We have performed a NJ analysis to test the robustness of the presence of a phylogenetic signal. Theoretically, when the phylogeny is perfect, the trees from NJ and MP are identical (e.g., Fraix-Burnet et al. 2015). Even though this ideal situation is never met in real life, at least this is a safe check. We show in Fig. 2 only the NJ result for Msel since the selected elements are supposedly the most suited to reconstruct the phylogeny.

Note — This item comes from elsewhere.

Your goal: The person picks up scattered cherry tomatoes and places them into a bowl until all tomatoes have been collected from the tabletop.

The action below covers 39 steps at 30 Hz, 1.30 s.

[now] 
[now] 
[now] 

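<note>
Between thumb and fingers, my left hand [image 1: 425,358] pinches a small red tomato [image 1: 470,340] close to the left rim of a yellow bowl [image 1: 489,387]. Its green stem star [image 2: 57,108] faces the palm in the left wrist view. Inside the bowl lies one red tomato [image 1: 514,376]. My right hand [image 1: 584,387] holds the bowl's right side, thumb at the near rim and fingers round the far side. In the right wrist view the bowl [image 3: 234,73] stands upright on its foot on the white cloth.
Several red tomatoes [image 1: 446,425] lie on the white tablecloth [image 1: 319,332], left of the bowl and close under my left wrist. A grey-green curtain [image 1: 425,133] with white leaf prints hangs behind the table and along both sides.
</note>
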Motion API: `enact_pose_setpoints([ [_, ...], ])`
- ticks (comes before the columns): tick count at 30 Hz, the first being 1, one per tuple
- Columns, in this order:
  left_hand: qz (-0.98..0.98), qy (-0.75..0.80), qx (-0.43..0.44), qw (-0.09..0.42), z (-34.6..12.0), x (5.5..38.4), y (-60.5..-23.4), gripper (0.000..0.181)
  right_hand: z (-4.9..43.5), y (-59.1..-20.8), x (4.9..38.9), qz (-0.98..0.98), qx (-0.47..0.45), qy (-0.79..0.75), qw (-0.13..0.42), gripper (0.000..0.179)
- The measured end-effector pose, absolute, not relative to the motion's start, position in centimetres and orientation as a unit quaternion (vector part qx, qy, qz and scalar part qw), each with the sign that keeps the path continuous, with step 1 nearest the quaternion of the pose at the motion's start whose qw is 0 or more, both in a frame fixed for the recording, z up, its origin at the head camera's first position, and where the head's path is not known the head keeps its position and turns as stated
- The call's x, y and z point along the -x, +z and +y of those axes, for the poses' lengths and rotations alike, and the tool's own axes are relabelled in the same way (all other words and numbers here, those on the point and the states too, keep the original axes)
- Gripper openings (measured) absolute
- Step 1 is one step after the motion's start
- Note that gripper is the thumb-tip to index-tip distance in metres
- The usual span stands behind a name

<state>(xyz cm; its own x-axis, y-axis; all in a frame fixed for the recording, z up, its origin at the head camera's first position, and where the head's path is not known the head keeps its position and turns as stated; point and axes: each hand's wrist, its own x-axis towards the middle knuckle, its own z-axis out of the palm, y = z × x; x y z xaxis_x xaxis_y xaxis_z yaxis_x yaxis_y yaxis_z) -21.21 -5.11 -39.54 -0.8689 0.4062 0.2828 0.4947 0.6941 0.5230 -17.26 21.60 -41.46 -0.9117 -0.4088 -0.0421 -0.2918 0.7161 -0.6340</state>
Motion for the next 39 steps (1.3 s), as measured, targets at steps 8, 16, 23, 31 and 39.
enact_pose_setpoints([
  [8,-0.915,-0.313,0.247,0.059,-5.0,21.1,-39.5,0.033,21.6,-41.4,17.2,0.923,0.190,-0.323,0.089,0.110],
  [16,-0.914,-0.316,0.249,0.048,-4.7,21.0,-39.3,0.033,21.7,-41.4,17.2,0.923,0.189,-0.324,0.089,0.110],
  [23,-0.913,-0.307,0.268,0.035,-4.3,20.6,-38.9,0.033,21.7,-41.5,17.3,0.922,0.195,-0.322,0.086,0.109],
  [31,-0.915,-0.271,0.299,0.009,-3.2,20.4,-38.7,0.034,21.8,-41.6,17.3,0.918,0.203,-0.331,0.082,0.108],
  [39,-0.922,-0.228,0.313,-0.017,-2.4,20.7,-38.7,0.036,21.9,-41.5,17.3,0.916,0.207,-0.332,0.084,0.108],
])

The NJ family reconstruction is rather good and is very comparable to the MP tree for Msel (Fig. 1). Maybe the biggest cluster M 67 is better reconstructed in the MP analysis, otherwise this is globally similar for the smaller groups. This is confirmed by the contingency table (Table B.4) that is similar to that for Msel (Table B.3) with very close recall and precision values with a significantly higher recall for M 67 in Msel. This indicates that the trees are very close to each other, giving strong support to the MP analysis and more importantly, confirms that the selected elements bear a real phylogenetic signal.

4.3. K-Means result

We also performed a k-means analysis for Msel. The big problem of this partitioning technique is the a priori choice of the number of clusters, which in practice is unknown. Another problem is that it cannot take unknown values, hence we replaced two unknown Al abundances in the Msel dataset by the mean of this parameter in this sample. We used the package NbClust from the R environment in which many techniques can be used to infer the best number of groups present in the data. The majority of the tests find either 2 or 30 as the optimal number of groups. We chose 30 groups, which is remarkably close to the real number of open clusters, but somewhat surprising owing to the very small number of stars in many of the clusters. We show the correspondence between the groups and the true families in Fig. 3 in a similar way as the other figures except that the vertical order of the k-means clusters is arbitrary.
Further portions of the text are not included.